In January this year, the subsidiary pleaded guilty to a second probation violation because the Justice Department said the company had failed to set up an independent internal investigative office and was ordered to pay an additional $1 million fine.

The Justice Department in announcing the second violation noted that the company’s court-appointed monitor and third-party auditor told a judge in October 2021 that the failure to set up and maintain an independent internal investigative office “reflects a deeper barrier: a culture that seeks to minimize or avoid information that is negative, uncomfortable or threatening to the company, including to top leadership.”

The January settlement with the Justice Department required Carnival to restructure its investigative office so that it reported directly to the company’s board, and required that the investigative office must be given authority to initiate and determine the scope of its investigations independent of the company.

In an April report filed to a federal-district court in Florida on the expiration of the five-year monitorship, Carnival said that over the past five years it had evolved into a company with “an enhanced, focused commitment to environmental compliance through the transformative development of a just culture, governance changes that prioritize environmental compliance, and a substantial increase in resources to support environmental stewardship.” The company pointed to the appointment of a chief ethics and compliance officer as a member of the executive team reporting to the CEO as one major structural improvement.

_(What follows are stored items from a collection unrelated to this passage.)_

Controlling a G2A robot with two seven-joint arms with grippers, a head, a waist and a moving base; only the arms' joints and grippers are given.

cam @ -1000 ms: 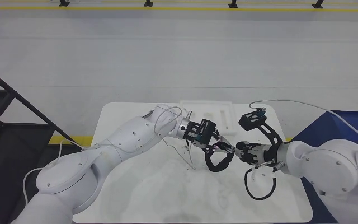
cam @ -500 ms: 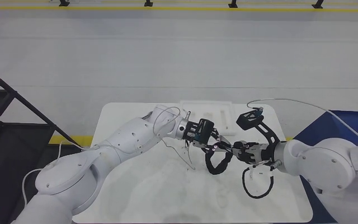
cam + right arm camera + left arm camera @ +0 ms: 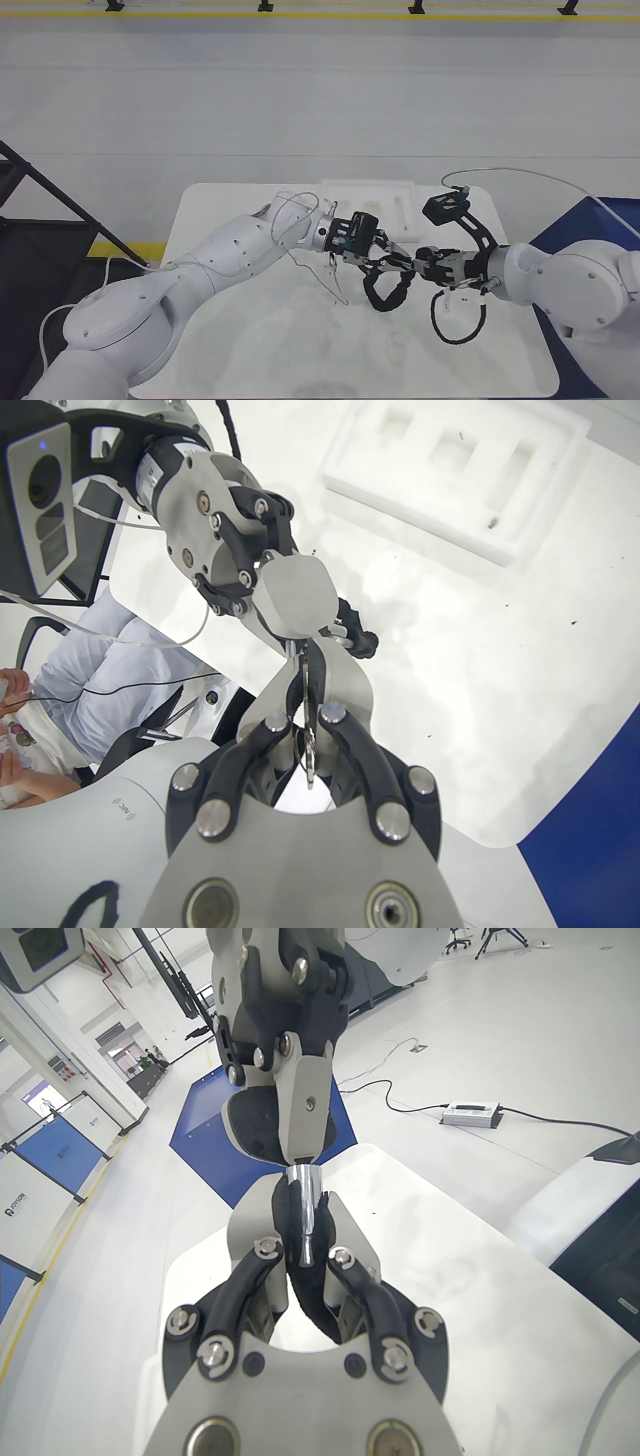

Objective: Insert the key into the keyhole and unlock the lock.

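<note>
My left gripper (image 3: 301, 1195) is shut on the chrome cylinder of the lock (image 3: 304, 1218), held above the white table (image 3: 250, 330). The lock's black cable loop (image 3: 384, 292) hangs below it. Facing it tip to tip, my right gripper (image 3: 303, 667) is shut on the key (image 3: 304, 680), whose ring (image 3: 308, 756) dangles between the finger links. The key's tip meets the end of the cylinder, and how deep it sits is hidden by the fingers. In the top view the left gripper (image 3: 388, 263) and the right gripper (image 3: 417, 262) meet over the table's middle.
A white foam tray (image 3: 386, 203) with rectangular recesses lies at the table's far edge behind the grippers. A black cable loop (image 3: 456, 322) hangs under the right wrist. A blue floor panel (image 3: 590, 225) borders the table on the right.
The right gripper with the key has shifted left toward the lock, closing the gap between the two grippers. The left gripper has edged slightly left and back.
</note>
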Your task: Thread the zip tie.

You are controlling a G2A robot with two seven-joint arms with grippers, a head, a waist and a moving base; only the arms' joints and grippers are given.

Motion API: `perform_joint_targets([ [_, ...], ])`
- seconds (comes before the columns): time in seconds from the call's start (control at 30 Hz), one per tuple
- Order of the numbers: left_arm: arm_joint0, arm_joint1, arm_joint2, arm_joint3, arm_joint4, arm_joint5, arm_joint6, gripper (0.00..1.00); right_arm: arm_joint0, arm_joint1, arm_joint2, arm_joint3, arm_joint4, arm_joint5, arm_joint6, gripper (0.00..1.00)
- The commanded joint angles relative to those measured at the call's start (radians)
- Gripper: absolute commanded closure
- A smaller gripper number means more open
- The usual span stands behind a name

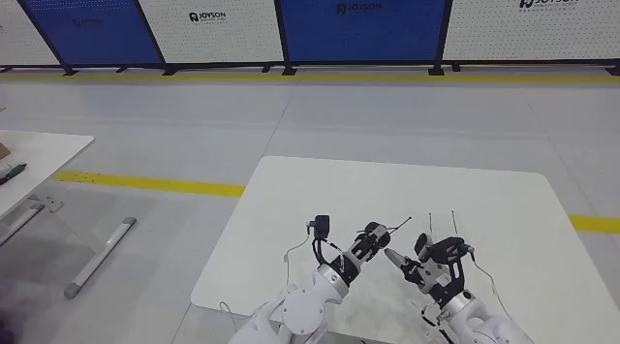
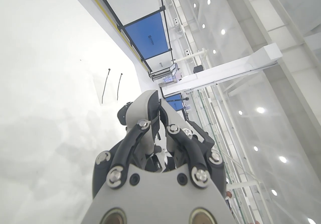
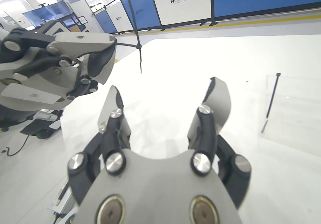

Justice Department attorneys, in their reply to the report, countered the company’s narrative, saying the monitor and the outside auditors “encountered serious efforts to limit the scope of work they would perform, to limit the budget necessary to accomplishing that work, and their authority to conduct truly independent work.” The lawyers added that upon the close of the monitorship they wished “the company every success in achieving a compliant and constantly improving corporate culture. But we also stand ready to bring the next enforcement action if there is backsliding.”

Since then, Carnival has also said its CEO, Mr. Donald, would step down, becoming vice chair of the company effective Aug. 1. He will be succeeded by the company’s current operating chief, Josh Weinstein.